In the listing below, the answer starts at the line that has "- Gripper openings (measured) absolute" and stops after the line that has "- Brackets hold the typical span"; please repeat that part exactly and nothing more.

Start of Supplied data

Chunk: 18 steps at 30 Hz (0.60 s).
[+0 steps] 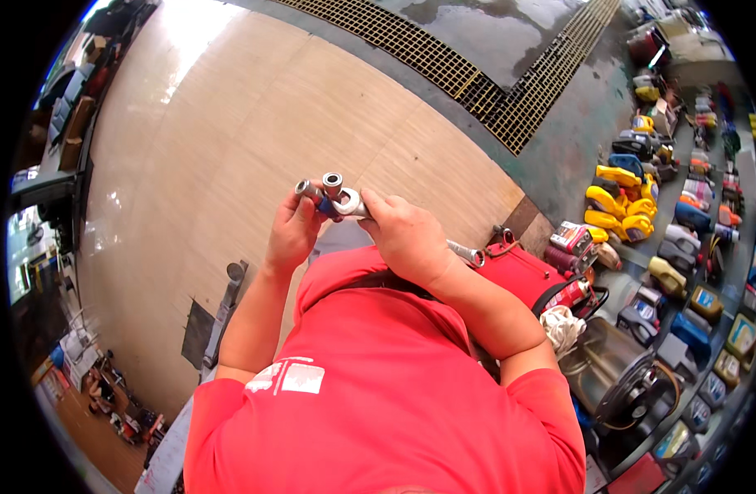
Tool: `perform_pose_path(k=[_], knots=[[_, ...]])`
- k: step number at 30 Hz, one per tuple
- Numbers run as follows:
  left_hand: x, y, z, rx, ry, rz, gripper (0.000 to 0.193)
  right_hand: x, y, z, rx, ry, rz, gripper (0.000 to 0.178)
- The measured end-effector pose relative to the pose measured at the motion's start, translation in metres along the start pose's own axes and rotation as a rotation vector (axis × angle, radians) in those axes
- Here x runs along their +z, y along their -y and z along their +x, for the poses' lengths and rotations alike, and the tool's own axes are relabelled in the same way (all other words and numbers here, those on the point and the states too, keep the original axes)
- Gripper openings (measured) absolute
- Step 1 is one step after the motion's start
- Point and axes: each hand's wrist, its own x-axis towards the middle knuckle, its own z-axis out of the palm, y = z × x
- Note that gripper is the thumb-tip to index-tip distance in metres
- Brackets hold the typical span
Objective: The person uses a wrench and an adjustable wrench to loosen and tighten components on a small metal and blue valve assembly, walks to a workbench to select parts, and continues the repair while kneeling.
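Observation:
In front of my chest, my right hand (411, 239) is closed around the middle of a silver wrench (352, 202). One rounded end points toward my left hand, and the other end sticks out behind my right wrist. My left hand (292, 235) pinches a metal fitting (332, 183) with two hollow round ends and a blue part between. The wrench's head lies against this fitting; whether it grips it, I cannot tell. My fingers partly cover the fitting's lower part.
A tan floor (230, 123) spreads ahead, bordered by a yellow floor grating (444, 66). Right of me stand a red fire extinguisher (569, 293), a white rag (562, 328), yellow bottles (617, 206) and shelves of several containers. A metal drum-like fan (641, 395) is at lower right.

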Motion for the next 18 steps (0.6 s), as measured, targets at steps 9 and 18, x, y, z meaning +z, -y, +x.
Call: perform_pose_path(k=[9, 18], knots=[[-0.046, -0.049, 0.151, -0.033, -0.135, 0.032, 0.034, -0.056, -0.021, 0.185, -0.016, 0.262, -0.077, 0.029], [-0.101, -0.125, 0.353, -0.046, -0.204, 0.294, 0.028, -0.102, -0.043, 0.394, 0.031, 0.296, 0.001, 0.028]])
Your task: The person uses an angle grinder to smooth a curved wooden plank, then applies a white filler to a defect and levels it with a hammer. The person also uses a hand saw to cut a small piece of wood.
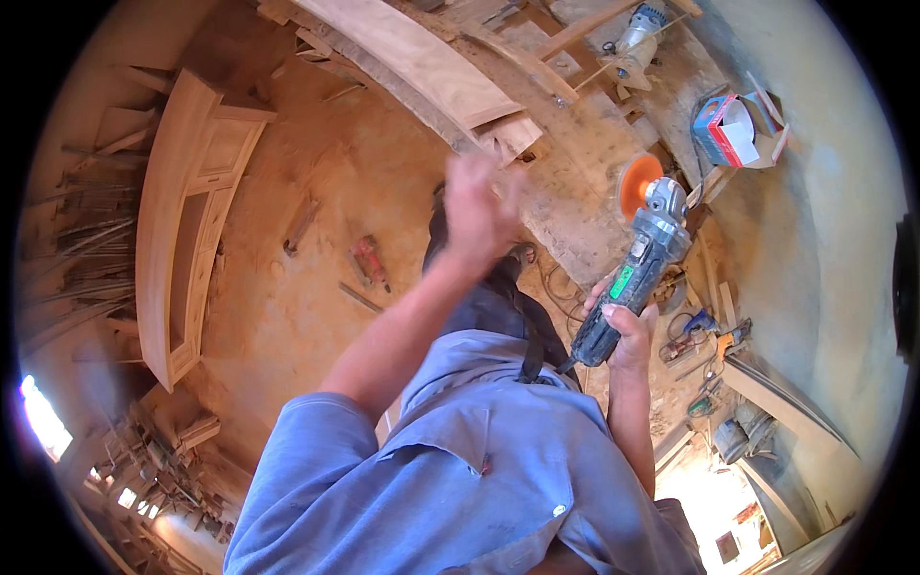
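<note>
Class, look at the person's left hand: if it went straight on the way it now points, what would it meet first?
Probably the near end of the pale wooden board, though the left hand is blurred and depth is unclear.

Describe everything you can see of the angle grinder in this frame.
The angle grinder has a long dark body, apparently plastic, with a bright green patch, a silvery, metallic-looking head and a round orange disc at its far end. It is held up, tilted, disc end away from the person and slightly rightward. The right grip wraps the lower body, thumb in front. The disc appears clear of any surface; whether it is spinning cannot be told.
</note>
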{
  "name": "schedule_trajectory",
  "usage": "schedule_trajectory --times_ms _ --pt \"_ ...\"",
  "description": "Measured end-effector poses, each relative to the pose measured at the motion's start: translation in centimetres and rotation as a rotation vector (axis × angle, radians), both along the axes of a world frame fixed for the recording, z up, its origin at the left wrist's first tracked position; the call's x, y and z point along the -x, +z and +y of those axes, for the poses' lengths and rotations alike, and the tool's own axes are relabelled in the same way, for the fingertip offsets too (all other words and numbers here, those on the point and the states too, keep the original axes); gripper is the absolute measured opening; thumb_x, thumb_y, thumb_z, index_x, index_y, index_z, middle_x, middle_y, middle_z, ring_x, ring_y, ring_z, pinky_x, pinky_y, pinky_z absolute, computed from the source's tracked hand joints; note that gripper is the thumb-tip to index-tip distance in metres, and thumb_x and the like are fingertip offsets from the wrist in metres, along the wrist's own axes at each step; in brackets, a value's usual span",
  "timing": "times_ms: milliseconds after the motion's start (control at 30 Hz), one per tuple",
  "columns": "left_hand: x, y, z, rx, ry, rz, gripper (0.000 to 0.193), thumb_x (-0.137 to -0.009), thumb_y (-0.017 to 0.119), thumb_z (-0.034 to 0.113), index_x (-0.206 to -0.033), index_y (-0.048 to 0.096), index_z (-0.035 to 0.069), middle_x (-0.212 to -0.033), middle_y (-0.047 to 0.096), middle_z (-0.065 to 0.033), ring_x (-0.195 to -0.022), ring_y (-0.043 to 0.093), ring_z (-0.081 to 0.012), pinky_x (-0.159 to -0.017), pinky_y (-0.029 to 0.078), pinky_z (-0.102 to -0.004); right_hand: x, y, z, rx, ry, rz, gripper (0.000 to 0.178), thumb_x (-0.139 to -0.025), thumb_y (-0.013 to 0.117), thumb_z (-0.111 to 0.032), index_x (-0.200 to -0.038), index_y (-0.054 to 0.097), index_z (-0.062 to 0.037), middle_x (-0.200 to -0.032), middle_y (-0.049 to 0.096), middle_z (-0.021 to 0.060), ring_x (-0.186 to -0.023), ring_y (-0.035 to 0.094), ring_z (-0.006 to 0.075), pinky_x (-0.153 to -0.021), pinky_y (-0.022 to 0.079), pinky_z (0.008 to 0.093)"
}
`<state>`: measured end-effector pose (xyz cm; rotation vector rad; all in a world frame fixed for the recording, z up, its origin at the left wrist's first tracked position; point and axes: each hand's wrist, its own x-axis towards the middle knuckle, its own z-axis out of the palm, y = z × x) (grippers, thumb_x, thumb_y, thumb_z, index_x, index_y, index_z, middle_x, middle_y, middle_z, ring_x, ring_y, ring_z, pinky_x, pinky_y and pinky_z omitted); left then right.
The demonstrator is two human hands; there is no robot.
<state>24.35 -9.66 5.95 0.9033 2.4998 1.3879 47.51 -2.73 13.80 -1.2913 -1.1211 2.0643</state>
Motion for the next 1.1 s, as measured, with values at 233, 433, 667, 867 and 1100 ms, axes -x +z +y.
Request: schedule_trajectory --times_ms 233,433,667,867,1100 --pt "10.2 -1.7 1.8 0.377 -0.214 0.362 0.029 -0.095 0.068 0.030 -0.109 0.070 0.005 -0.107 0.060 -0.0137 -0.107 0.058 -0.0378 -0.092 0.047 -0.0491 0.0 -0.3 0.4 0.102 0.117 -0.051 0.047 -0.069 0.071 -0.013 -0.110 0.060 0.0070 -0.091 0.068 0.0157 -0.073 0.069 0.0234 -0.067 0.060 0.0375" --pt "6.4 -1.8 0.5 0.396 -0.391 0.052 0.025 -0.100 0.058 0.023 -0.096 0.066 -0.001 -0.097 0.067 -0.0264 -0.092 0.065 -0.0470 -0.078 0.051 -0.0558 0.3 -1.2 0.5 0.051 0.172 -0.045 0.049 -0.068 0.073 -0.020 -0.108 0.060 0.0051 -0.087 0.068 0.0154 -0.070 0.068 0.0226 -0.064 0.059 0.0363" --pt "3.9 -0.3 0.6 0.305 -0.331 -0.238 0.026 -0.099 0.056 0.020 -0.098 0.069 -0.002 -0.088 0.067 -0.0292 -0.089 0.065 -0.0497 -0.079 0.052 -0.0526 0.9 -1.9 0.6 0.133 0.138 -0.043 0.044 -0.067 0.073 -0.016 -0.105 0.063 0.0053 -0.088 0.069 0.0146 -0.072 0.069 0.0225 -0.067 0.059 0.0372" --pt "5.7 -1.2 1.2 0.380 -0.307 -0.229 0.028 -0.099 0.056 0.022 -0.098 0.072 -0.002 -0.088 0.068 -0.0298 -0.090 0.066 -0.0486 -0.079 0.053 -0.0496 2.3 -3.2 0.4 0.169 0.178 0.005 0.047 -0.069 0.072 -0.018 -0.109 0.061 0.0052 -0.091 0.069 0.0163 -0.074 0.069 0.0237 -0.070 0.061 0.0381" --pt "5.9 -0.9 2.1 0.392 -0.296 -0.280 0.028 -0.097 0.061 0.022 -0.100 0.074 -0.003 -0.087 0.068 -0.0301 -0.087 0.068 -0.0457 -0.079 0.053 -0.0473 3.8 -4.3 0.4 0.218 0.182 0.041 0.050 -0.068 0.073 -0.019 -0.111 0.061 0.0043 -0.092 0.069 0.0154 -0.076 0.070 0.0235 -0.070 0.061 0.0378"
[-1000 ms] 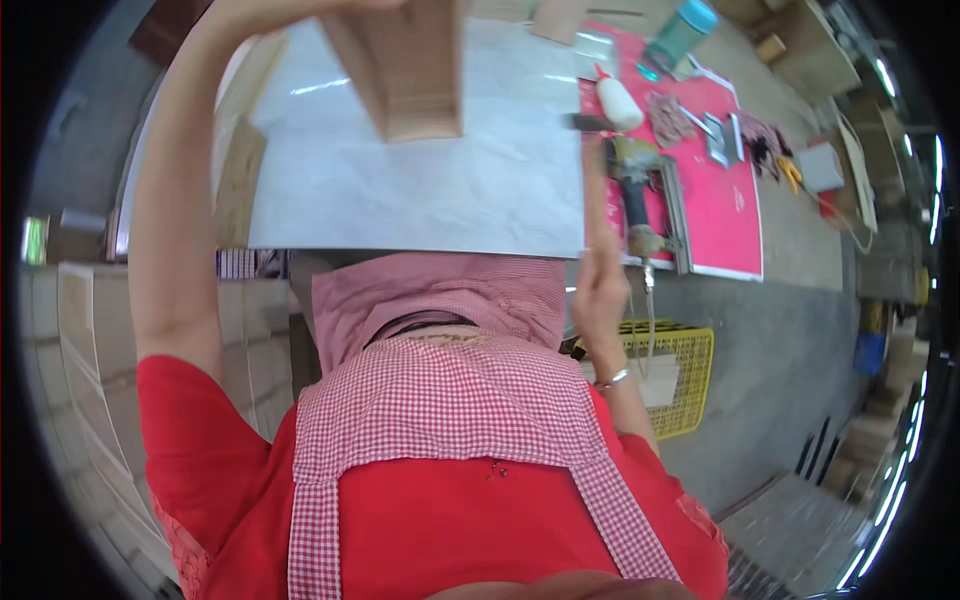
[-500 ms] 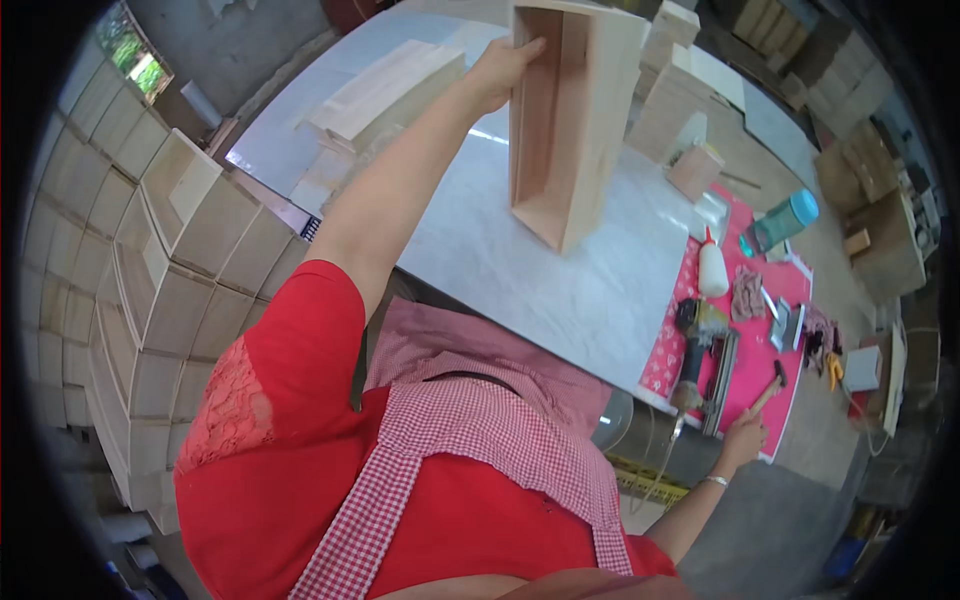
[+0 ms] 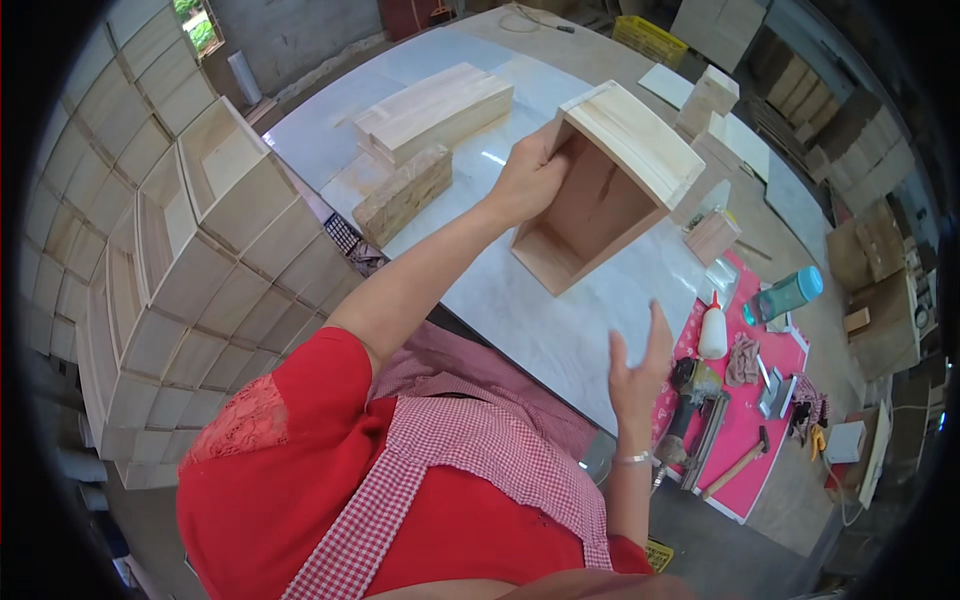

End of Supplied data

Answer space:
- Gripper openings (measured) absolute
- Step 1 is one step after the motion's start
- Point and axes: each hand's wrist, its own x-axis towards the middle knuckle, its own z-axis out of the palm, y = z × x
- Note that gripper is the thumb-tip to index-tip distance in metres
- Brackets hold the typical span

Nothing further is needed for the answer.